— WHAT IS NEEDED —
Each line below is to be repeated exactly; any picture is to be left out.

— INPUT DATA —
_ _ _ _ _

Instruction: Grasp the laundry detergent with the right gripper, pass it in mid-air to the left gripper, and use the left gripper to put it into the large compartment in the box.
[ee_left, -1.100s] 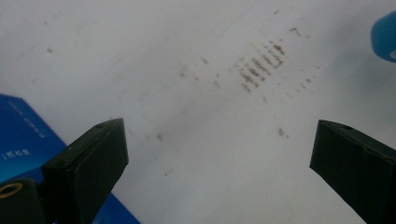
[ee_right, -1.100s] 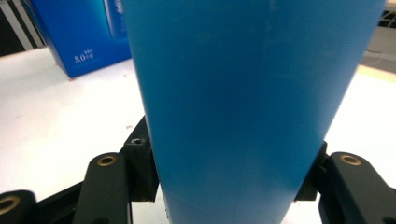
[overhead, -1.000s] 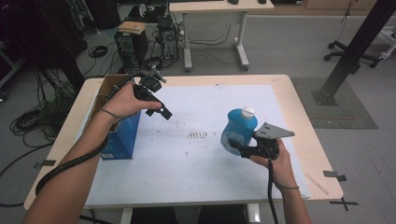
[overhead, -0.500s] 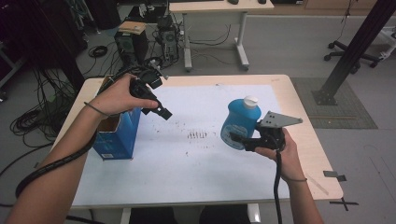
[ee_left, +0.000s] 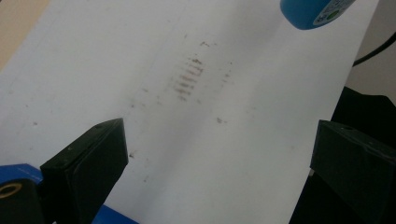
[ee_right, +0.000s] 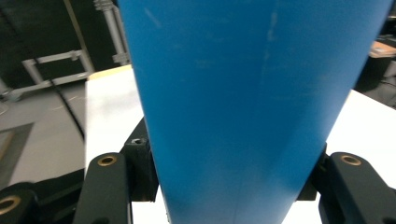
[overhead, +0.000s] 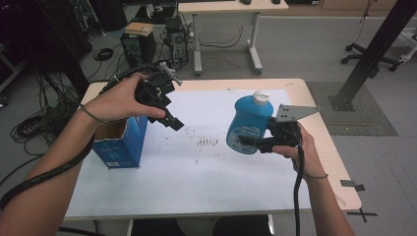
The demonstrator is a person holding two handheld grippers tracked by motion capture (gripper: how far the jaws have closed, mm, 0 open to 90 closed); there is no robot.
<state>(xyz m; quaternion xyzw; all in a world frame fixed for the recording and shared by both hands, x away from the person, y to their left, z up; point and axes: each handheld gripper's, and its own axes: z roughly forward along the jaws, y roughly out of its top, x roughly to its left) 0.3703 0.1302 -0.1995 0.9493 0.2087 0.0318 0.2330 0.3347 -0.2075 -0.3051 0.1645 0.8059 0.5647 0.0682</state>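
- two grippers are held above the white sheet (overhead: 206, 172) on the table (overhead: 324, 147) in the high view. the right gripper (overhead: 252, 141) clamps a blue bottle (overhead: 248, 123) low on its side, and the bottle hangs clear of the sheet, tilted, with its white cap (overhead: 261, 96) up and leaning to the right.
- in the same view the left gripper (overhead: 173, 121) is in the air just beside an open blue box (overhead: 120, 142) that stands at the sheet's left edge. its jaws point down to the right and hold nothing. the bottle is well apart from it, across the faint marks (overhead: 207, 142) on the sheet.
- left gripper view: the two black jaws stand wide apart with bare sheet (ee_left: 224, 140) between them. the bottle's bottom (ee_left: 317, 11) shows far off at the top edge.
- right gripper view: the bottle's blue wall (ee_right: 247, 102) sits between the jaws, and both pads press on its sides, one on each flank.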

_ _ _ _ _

— EXERCISE ANSWER —
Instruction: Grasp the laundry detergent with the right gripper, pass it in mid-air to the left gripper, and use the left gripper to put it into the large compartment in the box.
[ee_left, -1.100s] 
[ee_right, -1.100s] 
[overhead, -1.000s] 
[overhead, -0.500s] 
[ee_left, +0.000s] 
[ee_right, +0.000s] 
[overhead, +0.000s] 
The demonstrator is a person holding two handheld grippers tracked by motion capture (gripper: how far the jaws have closed, mm, 0 open to 90 closed); there is no robot.
<state>(xyz m; quaternion xyzw; all in a world frame fixed for the recording and shared by both hands, x away from the person, y to their left, z up; point and axes: each handheld gripper's, and its own axes: z roughly forward along the jaws, y roughly out of its top, x roughly to its left) 0.3703 0.1302 -0.1995 0.9493 0.2087 0.0318 0.2330 0.3347 -0.2075 -0.3051 0.1645 0.8059 0.5647 0.0682</state>
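- two grippers are held above the white sheet (overhead: 206, 172) on the table (overhead: 324, 147) in the high view. the right gripper (overhead: 252, 141) clamps a blue bottle (overhead: 248, 123) low on its side, and the bottle hangs clear of the sheet, tilted, with its white cap (overhead: 261, 96) up and leaning to the right.
- in the same view the left gripper (overhead: 173, 121) is in the air just beside an open blue box (overhead: 120, 142) that stands at the sheet's left edge. its jaws point down to the right and hold nothing. the bottle is well apart from it, across the faint marks (overhead: 207, 142) on the sheet.
- left gripper view: the two black jaws stand wide apart with bare sheet (ee_left: 224, 140) between them. the bottle's bottom (ee_left: 317, 11) shows far off at the top edge.
- right gripper view: the bottle's blue wall (ee_right: 247, 102) sits between the jaws, and both pads press on its sides, one on each flank.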

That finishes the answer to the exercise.